ElasticSearch Node Failure - amazon-web-services

My Elasticsearch cluster dropped from 2B documents to 900M Records, on AWS it shows
Relocating shards: 4
Whilst Showing
Active Shards: 35
and
Active primary shards: 34
(Might not be relevant but here's rest of stats):
Number of nodes: 9
Number of data nodes: 6
Unassigned shards: 17
When running
GET /_cluster/allocation/explain
it returns:
{
"index": "datauwu",
"shard": 6,
"primary": true,
"current_state": "unassigned",
"unassigned_info": {
"reason": "NODE_LEFT",
"at": "2019-10-31T17:02:11.258Z",
"details": "node_left[removedforsecuritybecimparanoid1]",
"last_allocation_status": "no_valid_shard_copy"
},
"can_allocate": "no_valid_shard_copy",
"allocate_explanation": "cannot allocate because a previous copy of the primary shard existed but can no longer be found on the nodes in the cluster",
"node_allocation_decisions": [
{
"node_id": "removedforsecuritybecimparanoid2",
"node_name": "removedforsecuritybecimparanoid2",
"node_decision": "no",
"store": {
"found": false
}
},
{
"node_id": "removedforsecuritybecimparanoid3",
"node_name": "removedforsecuritybecimparanoid3",
"node_decision": "no",
"store": {
"found": false
}
},
{
"node_id": "removedforsecuritybecimparanoid4",
"node_name": "removedforsecuritybecimparanoid4",
"node_decision": "no",
"store": {
"found": false
}
},
{
"node_id": "removedforsecuritybecimparanoid5",
"node_name": "removedforsecuritybecimparanoid5",
"node_decision": "no",
"store": {
"found": false
}
},
{
"node_id": "removedforsecuritybecimparanoid6",
"node_name": "removedforsecuritybecimparanoid6",
"node_decision": "no",
"store": {
"found": false
}
},
{
"node_id": "removedforsecuritybecimparanoid7",
"node_name": "removedforsecuritybecimparanoid7",
"node_decision": "no",
"store": {
"found": false
}
}
]
}
im a bit confused to what this exactly means, does this mean my elasticsearch cluster did not lose data, but is instead relocating it into different shards, or cannot it not find the shards?
If it cannot find shards, does this mean my data was lost? if so, what could be the reason, how can i prevent this from happening in the future?
I haven't setup replicas as i was indexing data, and replicas slow it down whilst indexing.
also side not, my record count dropped down to 400m at one point but then rose back up to 900m randomly. i don't know what this means and any insight would greatly be appreciated.

"reason": "NODE_LEFT"
And:
I haven't setup replicas as i was indexing data, and replicas slow it down whilst indexing.
If the node holding the primary shards has gone away, then yes, your data is gone.
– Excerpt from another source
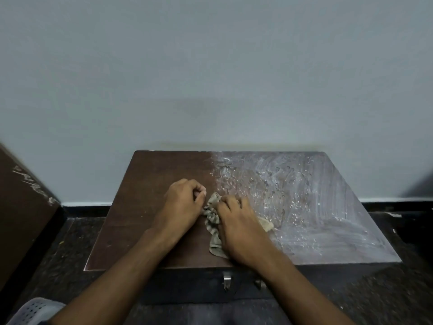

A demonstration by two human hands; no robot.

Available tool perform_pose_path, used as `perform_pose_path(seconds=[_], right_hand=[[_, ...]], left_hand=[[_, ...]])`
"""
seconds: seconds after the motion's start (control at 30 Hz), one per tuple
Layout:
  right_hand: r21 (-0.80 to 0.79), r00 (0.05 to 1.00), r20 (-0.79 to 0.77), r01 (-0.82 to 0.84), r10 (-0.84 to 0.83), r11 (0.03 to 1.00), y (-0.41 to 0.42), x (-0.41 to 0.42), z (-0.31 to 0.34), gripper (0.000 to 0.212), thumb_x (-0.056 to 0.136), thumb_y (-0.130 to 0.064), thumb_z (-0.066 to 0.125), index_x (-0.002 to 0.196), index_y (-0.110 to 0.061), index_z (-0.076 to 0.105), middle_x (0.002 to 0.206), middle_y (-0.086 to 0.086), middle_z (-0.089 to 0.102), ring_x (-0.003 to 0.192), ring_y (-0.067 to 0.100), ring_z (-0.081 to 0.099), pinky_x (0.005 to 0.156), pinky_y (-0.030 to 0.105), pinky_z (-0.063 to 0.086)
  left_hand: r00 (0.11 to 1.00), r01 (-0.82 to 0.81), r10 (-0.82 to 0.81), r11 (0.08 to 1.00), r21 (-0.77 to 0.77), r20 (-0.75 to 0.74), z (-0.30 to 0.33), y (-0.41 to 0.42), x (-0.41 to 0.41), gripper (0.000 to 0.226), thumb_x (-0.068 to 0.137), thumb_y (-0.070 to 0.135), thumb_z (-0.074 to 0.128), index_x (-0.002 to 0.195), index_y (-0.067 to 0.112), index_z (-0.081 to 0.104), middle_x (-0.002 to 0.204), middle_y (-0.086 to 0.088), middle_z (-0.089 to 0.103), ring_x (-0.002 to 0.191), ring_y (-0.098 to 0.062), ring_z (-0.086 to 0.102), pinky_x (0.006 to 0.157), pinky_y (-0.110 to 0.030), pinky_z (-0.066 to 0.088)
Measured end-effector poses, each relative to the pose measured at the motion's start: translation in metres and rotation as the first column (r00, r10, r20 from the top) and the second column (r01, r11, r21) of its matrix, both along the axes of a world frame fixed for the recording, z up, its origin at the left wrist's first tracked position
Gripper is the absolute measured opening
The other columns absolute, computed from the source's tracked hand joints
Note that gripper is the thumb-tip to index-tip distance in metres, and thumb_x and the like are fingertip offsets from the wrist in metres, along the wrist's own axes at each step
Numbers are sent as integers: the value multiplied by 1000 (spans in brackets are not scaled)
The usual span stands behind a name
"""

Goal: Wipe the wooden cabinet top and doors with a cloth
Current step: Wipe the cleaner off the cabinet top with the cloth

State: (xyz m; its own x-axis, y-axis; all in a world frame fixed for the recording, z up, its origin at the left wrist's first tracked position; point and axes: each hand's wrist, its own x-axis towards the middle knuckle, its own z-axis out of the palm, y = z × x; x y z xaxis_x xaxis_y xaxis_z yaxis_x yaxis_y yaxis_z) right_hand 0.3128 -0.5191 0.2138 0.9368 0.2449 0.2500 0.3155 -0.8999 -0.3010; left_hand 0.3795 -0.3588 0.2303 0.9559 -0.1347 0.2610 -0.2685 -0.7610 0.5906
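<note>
A low wooden cabinet stands against the wall; its top (150, 221) is dark brown on the left half and covered in white dust and smears on the right half. A crumpled grey-beige cloth (212, 219) lies near the middle of the top, along the line between the two halves. My right hand (236, 228) rests on the cloth and presses it down. My left hand (182, 205) sits just left of it, fingers curled, pinching the cloth's left edge. The cabinet doors are mostly hidden; two metal handles (226, 279) show below the front edge.
A pale wall rises right behind the cabinet. A dark wooden board (21, 207) leans at the left. A white perforated plastic basket (35, 310) sits at the bottom left corner. Dark speckled floor (70, 249) surrounds the cabinet.
</note>
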Motion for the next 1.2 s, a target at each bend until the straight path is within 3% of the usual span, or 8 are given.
perform_pose_path(seconds=[0.1, 0.23, 0.4, 0.57, 0.7, 0.87, 0.97, 1.2], right_hand=[[-30, 998, 37, 51, -50, 998, -7, 47, 1, 43, 91, -23, 30, 128, -13, 50, 129, 8, 47, 106, 26, 39, 95, 42, 43], [-44, 988, 20, 156, -156, 987, 3, 106, 1, 35, 95, -19, 46, 129, -13, 51, 127, 9, 47, 104, 26, 37, 95, 40, 39], [-50, 997, 42, 70, -68, 996, 2, 108, -2, 37, 93, -16, 47, 130, -14, 52, 127, 8, 48, 102, 26, 39, 92, 40, 40], [-98, 979, 50, 201, -197, 975, 4, 164, -1, 39, 93, -21, 48, 130, -10, 52, 126, 13, 50, 102, 34, 43, 91, 43, 40], [-105, 995, 49, 94, -89, 990, 20, 174, 3, 35, 93, -17, 48, 126, -8, 54, 125, 14, 50, 101, 34, 42, 88, 44, 40], [-157, 982, 50, 186, -180, 970, -3, 192, 7, 37, 96, -18, 45, 130, -6, 49, 132, 16, 47, 108, 35, 41, 92, 43, 39], [-147, 992, 5, 127, -128, 981, 3, 193, 10, 38, 98, -22, 45, 133, -9, 49, 135, 13, 44, 113, 35, 40, 92, 46, 40], [-100, 981, 30, 193, -191, 976, 9, 193, 10, 38, 92, -17, 49, 130, -10, 52, 129, 12, 47, 110, 35, 40, 89, 47, 41]], left_hand=[[1000, -5, 4, 999, 34, 30, -5, 0, 19, 5, 88, 25, 66, 89, 28, 69, 80, 14, 54, 75, -4, 51, 69, -20, 38], [998, 21, -25, 998, 62, 64, -7, -2, 48, 8, 87, 26, 66, 94, 26, 70, 86, 11, 56, 86, -11, 54, 75, -23, 43], [997, 24, -27, 999, 40, 67, -4, -4, 80, 6, 89, 25, 64, 92, 25, 69, 85, 11, 55, 89, -13, 54, 78, -28, 46], [997, 16, -19, 999, 40, 74, -7, -6, 100, 12, 89, 22, 63, 97, 21, 71, 91, 3, 62, 92, -18, 57, 81, -28, 44], [995, -23, 15, 995, 93, 94, -5, -2, 108, 11, 88, 17, 62, 92, 12, 70, 90, -7, 65, 90, -27, 59, 81, -37, 48], [996, -30, 26, 999, 40, 88, -4, -1, 112, 15, 90, 19, 62, 101, 15, 72, 97, -2, 67, 97, -19, 60, 87, -29, 46], [997, -33, 30, 999, 36, 78, -5, -3, 112, 17, 91, 18, 62, 104, 14, 72, 97, -3, 66, 98, -20, 59, 86, -28, 45], [997, -52, 49, 998, 43, 63, -3, 4, 112, 18, 92, 20, 63, 107, 15, 72, 102, -2, 63, 98, -16, 59, 83, -24, 46]])
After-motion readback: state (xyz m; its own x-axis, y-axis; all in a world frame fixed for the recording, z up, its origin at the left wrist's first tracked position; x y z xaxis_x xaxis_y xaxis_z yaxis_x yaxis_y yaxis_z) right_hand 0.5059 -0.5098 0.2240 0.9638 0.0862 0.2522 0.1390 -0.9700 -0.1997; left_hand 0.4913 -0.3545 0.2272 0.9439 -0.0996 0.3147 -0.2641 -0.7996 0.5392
After all, if there are no replicas, then where would the cluster retrieve the data from, if the primary (and only) shards are no longer part of the cluster? You will either need to bring the node holding those shards back up and add it into the cluster, or the data is gone.
The error message is saying "You want me to allocate a primary shard for this index that I know exists, but there used to be another version of that primary shard that can't be found anymore, I won't allocate it again in case the previous primary comes back."
You can force Elasticsearch to reallocate the primary shard (and explicitly accept that the data in the previous primary shard is gone) by performing a reroute with allocate_stale_primary (doc):
curl -H 'Content-Type: application/json' \
-XPOST '127.0.0.1:9200/_cluster/reroute?pretty' -d '{
"commands" : [ {
"allocate_stale_primary" :
{
"index" : "datauwu", "shard" : 6,
"node" : "target-data-node-id",
"accept_data_loss" : true
}
}
]
}'
Turning off replicas for anything but development with disposable data is usually a bad idea.
also side not, my record count dropped down to 400m at one point but then rose back up to 900m randomly. i don't know what this means and any insight would greatly be appreciated.
This happens because shards aren't visible in the cluster. This can happen if all copies of a shard are being allocated, relocated, or recovered. This corresponds with a RED cluster state. You can mitigate it by ensuring that you have at least 1 replica (though ideally you have a sufficient number of replicas set up to survive the loss of N data nodes in the cluster). This lets Elasticsearch keep one shard as the primary while it moves others around.
If you only have the primary and no replicas, then if a primary is being recovered or relocated, the data in that shard will not be visible in the cluster. Once the shard is active again, the documents in it become visible.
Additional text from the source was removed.